Dr. Vinod adds in her book, “When people are running around attending one meeting after another or making deals, they are usually suppressing urges, inviting ailments and shortening their lifespan. Running after achievements is of no use when they are life-threatening and life shortening. Remember that the first priority of life is life itself…all else is useless…take time for what you would like to do rather than always doing what you are supposed to do.”
The Caraka Samhita not only talks about healing techniques, but also the role of the healer. The doctor, it advises, should be “friendly and compassionate toward the sick and should not be greedy.”

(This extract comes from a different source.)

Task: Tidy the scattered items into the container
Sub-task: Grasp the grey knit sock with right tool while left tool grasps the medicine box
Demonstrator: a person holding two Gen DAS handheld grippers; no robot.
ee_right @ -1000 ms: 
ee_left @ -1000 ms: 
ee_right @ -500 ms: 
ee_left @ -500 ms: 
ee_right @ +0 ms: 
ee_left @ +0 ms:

Ayurveda focuses on the patient, rather than on the antidote. An Ayurvedic analysis takes much longer than an allopathic one, as the treatment is customized and holistic. As an example of the complexity and holistic nature of Ayurveda, the patient may be advised to modify his or her diet and lifestyle every two months, based on the changing elements of our climate that affects our environment. Likewise, Ayurveda recognizes the daily cycles that alter one’s state of being, which factor into recommended daily regimens.
Ayurveda does not ignore allopathic medicine, but weaves it into the complete picture. For example, it’s not uncommon for Ayurvedic doctors in India to request blood tests or X-rays, and they frequently work hand in hand with neurologists, surgeons and other western medical practitioners. It’s not about territory. It’s about what’s best for the patient. For example, dais (midwives) assist in home births of 90 percent of normal deliveries, with immediate referrals to allopathic hospitals in cases of abnormal births.
While most allopathic doctors probably enter the field with a sincere desire to help patients, in today’s American managed care medical environment our medical providers are squeezed so tightly by insurance providers and risk management that these principles are very hard to maintain. Ayurveda, on the other hand, due to its holistic nature, brings about equilibrium in the patients, which results in well being.
Individuality is not a part of western medicine. In Ayurveda, the mind, body and spirituality are all interrelated. In the ancient art and science, health is harmony with the self and the environment.